Oreobates lundbergi
- Conservation status: Endangered (IUCN 3.1)

Scientific classification
- Kingdom: Animalia
- Phylum: Chordata
- Class: Amphibia
- Order: Anura
- Clade: Brachycephaloidea
- Family: Craugastoridae
- Genus: Oreobates
- Species: O. lundbergi
- Binomial name: Oreobates lundbergi (Lehr, 2005)
- Synonyms: Eleutherodactylus lundbergi Lehr, 2005; Hypodactylus lundbergi (Lehr, 2005);

= Oreobates lundbergi =

- Genus: Oreobates
- Species: lundbergi
- Authority: (Lehr, 2005)
- Conservation status: EN
- Synonyms: Eleutherodactylus lundbergi Lehr, 2005, Hypodactylus lundbergi (Lehr, 2005)

Species of amphibian

Oreobates lundbergi is a species of frogs in the family Strabomantidae. It is endemic to central Peru and is known from the Amazonian slopes of the Cordillera Oriental in the Paucartambo District, Pasco.

==Description==
The type series consists of three adult females, a male, and a juvenile. The male measures 37 mm and the females 40–49 mm in snout–vent length.
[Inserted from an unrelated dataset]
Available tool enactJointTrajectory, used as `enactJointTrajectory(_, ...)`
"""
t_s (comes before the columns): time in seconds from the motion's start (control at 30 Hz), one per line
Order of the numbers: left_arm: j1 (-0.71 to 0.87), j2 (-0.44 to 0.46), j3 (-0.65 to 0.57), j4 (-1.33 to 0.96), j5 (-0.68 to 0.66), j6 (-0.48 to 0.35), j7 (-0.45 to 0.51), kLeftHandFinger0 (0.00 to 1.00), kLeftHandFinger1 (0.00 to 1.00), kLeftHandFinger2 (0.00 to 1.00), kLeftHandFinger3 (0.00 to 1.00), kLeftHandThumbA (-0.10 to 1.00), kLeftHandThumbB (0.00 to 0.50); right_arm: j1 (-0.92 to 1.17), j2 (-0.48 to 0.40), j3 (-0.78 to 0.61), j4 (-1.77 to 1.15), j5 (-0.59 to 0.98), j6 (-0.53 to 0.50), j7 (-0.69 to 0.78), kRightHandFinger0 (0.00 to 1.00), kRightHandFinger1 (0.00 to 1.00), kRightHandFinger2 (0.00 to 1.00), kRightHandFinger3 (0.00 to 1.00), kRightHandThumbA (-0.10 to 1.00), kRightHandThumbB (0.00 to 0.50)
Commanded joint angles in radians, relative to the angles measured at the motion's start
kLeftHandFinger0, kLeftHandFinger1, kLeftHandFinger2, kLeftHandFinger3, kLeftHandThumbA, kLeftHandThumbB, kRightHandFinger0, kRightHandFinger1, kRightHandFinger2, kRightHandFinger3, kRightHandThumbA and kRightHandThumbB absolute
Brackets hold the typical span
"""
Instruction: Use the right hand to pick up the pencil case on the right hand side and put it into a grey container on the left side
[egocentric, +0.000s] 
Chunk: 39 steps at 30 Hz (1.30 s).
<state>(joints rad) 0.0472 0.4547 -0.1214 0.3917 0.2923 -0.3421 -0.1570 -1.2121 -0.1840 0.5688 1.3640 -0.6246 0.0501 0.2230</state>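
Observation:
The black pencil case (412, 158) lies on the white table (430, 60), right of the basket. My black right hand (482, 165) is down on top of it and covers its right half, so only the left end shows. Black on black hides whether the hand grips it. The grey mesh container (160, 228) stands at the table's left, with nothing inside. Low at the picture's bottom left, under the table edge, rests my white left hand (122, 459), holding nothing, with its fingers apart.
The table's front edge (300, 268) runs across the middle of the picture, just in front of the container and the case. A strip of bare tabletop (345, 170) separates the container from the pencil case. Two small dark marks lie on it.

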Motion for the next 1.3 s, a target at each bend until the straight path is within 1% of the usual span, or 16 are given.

The snout is long and rounded. The tympanum has prominent annulus. Skin is smooth with low, scattered tubercles on the dorsum. The fingers and toes have small discs and weak lateral fringes but no webbing. The dorsal coloration is tan with diffuse, dark brown blotches and a narrow, dark brown, interrupted mid-dorsal stripe. The throat, chest, belly and extremities are flesh to gray in color.

==Habitat and conservation==
Its natural habitats are evergreen montane forests at elevations of 1800–2760 m above sea level. Specimens have been found on the
ground with open vegetation. One specimen escaped to a small hole by which it was sitting. Threats to this species are unknown.